До квартиры № 10 я поднималась с некоторым сердечным трепетом: что я скажу, если, допустим, столкнусь с кем-нибудь из семьи Горна?

Меня ожидало довольно забавное разочарование. Помещение под номером десять занимал «Союз любителей канареек». Быдгощский филиал». Однако из-за дверей доносились не трели канареек, а зычные мужские голоса. Кто-то с кем-то яростно спорил.
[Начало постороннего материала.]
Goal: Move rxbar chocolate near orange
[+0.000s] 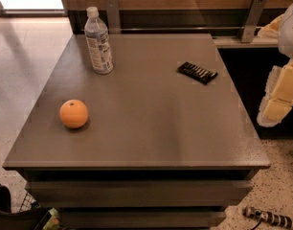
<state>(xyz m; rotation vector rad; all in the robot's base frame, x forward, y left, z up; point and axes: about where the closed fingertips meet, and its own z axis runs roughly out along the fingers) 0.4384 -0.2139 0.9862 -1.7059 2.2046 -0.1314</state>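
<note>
My tool [280, 97] hangs beside the right edge of the tabletop [151, 128], touching nothing; whether it is spread or pressed together I cannot tell. Nearest it, the rxbar chocolate [197, 72] lies flat toward the far right, well apart from the orange [73, 113] at the near left. A water bottle [98, 42] stands upright at the far left, behind the line from bar to orange.

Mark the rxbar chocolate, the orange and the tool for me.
rxbar chocolate [197, 73]: camera view, middle of wrapper.
orange [73, 114]: camera view, middle of peel.
tool [280, 97]: camera view, far right edge, its pale front.
</note>
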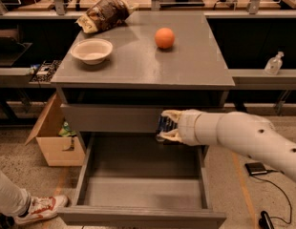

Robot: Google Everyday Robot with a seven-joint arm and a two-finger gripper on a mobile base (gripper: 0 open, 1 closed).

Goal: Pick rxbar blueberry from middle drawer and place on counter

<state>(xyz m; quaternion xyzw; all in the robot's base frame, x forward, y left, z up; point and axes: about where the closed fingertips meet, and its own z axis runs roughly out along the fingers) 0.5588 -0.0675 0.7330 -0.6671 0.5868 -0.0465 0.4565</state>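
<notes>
You'll find the middle drawer [138,217] standing open below the bench [195,66], its near front cut by the frame edge. Above its back right, your tool [163,126] is clamped on the rxbar blueberry [164,122]: a dark navy sliver, mostly hidden between pale fingers [173,113], print unreadable.

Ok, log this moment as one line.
gripper: shut on blue bar | place: over open drawer, below counter | counter holds: bowl, orange, snack bag
</notes>
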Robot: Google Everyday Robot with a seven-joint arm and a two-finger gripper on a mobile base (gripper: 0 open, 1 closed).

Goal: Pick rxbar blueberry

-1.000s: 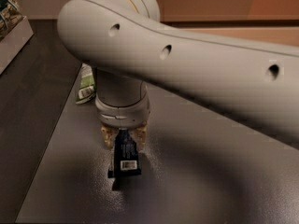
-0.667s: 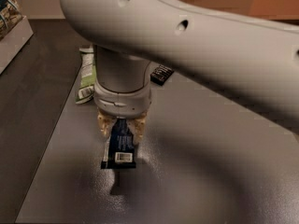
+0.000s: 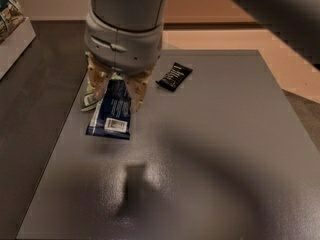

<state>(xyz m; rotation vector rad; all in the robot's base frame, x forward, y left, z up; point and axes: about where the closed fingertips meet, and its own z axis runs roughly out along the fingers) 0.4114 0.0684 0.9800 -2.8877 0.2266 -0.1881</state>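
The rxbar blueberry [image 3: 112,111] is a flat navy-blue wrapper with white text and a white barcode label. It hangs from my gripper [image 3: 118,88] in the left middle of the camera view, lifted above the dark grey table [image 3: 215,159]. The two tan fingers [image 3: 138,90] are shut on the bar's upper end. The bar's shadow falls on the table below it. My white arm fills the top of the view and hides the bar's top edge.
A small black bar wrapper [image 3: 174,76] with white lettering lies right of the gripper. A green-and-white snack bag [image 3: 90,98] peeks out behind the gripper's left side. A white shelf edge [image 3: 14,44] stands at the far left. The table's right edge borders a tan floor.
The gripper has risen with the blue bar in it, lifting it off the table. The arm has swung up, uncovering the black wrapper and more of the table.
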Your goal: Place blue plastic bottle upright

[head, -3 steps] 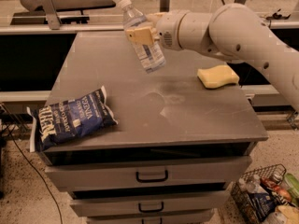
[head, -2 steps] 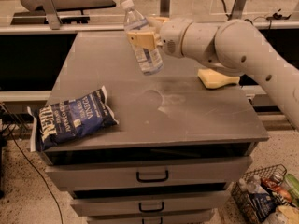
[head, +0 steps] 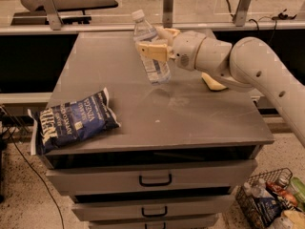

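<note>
Gripper [head: 148, 38] over rear middle of bench [head: 190, 120], fingers clamped on bottle [head: 156, 69] at mid-body. Bottle tilted, white cap up and to left, base low near bench top; whether touching, hard to say. Arm reaches in from right. Blue bag [head: 71, 121] lies flat at front left corner. Yellow sponge [head: 213, 83] right of bottle, partly hidden behind arm.

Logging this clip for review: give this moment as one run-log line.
gripper: shut on blue plastic bottle, over cabinet top | pose: tilted, cap up-left, not yet upright | blue crisp bag: front-left
</note>
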Available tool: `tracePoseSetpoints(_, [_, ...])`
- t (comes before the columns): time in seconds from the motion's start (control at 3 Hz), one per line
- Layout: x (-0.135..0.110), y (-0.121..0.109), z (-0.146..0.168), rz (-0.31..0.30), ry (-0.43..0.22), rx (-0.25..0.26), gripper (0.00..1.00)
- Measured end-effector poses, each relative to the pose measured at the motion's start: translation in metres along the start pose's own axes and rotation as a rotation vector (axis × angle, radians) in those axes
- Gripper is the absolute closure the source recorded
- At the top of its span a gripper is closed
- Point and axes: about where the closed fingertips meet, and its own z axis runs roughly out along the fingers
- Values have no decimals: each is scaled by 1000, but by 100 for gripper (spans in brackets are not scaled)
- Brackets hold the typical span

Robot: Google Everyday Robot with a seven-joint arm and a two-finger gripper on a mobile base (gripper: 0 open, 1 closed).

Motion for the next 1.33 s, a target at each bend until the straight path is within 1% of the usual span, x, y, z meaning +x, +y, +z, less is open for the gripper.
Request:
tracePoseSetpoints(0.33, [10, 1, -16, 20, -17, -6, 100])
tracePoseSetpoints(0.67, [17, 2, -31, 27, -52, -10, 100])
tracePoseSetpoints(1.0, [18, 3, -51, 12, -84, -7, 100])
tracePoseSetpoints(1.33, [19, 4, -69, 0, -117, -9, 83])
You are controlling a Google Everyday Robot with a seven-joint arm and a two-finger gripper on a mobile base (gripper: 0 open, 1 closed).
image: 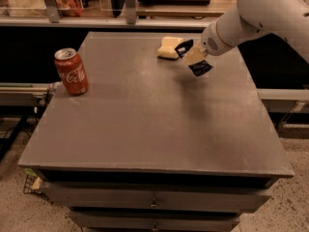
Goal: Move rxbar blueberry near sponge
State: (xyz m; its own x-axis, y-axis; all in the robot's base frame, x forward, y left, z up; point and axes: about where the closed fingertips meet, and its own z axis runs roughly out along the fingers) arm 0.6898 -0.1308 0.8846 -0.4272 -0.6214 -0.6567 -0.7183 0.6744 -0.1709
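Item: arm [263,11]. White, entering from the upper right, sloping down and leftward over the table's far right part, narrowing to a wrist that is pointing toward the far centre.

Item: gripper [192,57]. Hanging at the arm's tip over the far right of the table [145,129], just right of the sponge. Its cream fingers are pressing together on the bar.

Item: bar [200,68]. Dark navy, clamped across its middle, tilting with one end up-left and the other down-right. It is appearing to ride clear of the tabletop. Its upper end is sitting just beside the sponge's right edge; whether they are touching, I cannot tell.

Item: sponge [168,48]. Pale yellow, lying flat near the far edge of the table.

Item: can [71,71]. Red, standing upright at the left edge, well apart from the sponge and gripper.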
На всякий случай я поднялась выше, а вдруг там окажутся какие-нибудь следы Адама Горна, например, старая медная табличка на дверях. Однако ничего такого я не нашла. Медленно спускаясь обратно, я услыхала, как кто-то выходит из «Союза любителей канареек». Я перегнулась через перила, чтобы посмотреть, кто это хлопает дверьми с такой злостью, что даже стекла звенят. Удивление мое было безграничным — я увидела Томека Зентару. Впрочем, я тут же вспомнила, что во всем Липове он один относится к канарейкам серьезно и по-деловому; у него всегда имеется для продажи десяток-другой образцов этого желтого голосистого «товара».

Я отшатнулась назад, боясь, что он меня заметит. Но Зентара, не оглянувшись, выбежал на улицу.

Валентина сообщила мне, что Адам Горн не фигурировал в реестре жителей Быдгоща — ни до войны, ни во время войны, ни в послевоенные годы. На Валентину я могла положиться — ее информация была наверняка добросовестной.

Следующим этапом моего путешествия был Щецин. Познань я оставила себе напоследок. Странно, но я чувствовала вовсе не усталость, а скорее возбуждение, удваивающее энергию и живость мысли.

Когда в 1945 году я отправилась из деревушки под Краковом на наш «дикий Запад», то побывала и в Щецине; выбирая место, где осесть после войны, я объехала, пользуясь всеми доступными средствами передвижения, все Западные Земли, от морского побережья до чешской границы, и выбрала Липов. Тогдашний Щецин произвел на меня довольно гнетущее впечатление. Развалины меня ужасали, мне не хватало мужества и фантазии, чтобы увидеть этот город таким, каким он станет позже. Теперь, через шестнадцать лет, все виденное тогда показалось мне дурным сном. Развалины, правда, еще попадались, но жизнь в городе кипела. Я с удовольствием вдыхала свежий ветер с залива, прислушивалась к гудкам корабельных сирен, ко всему этому шуму, гаму, разноязычному говору, такому характерному для портовых городов.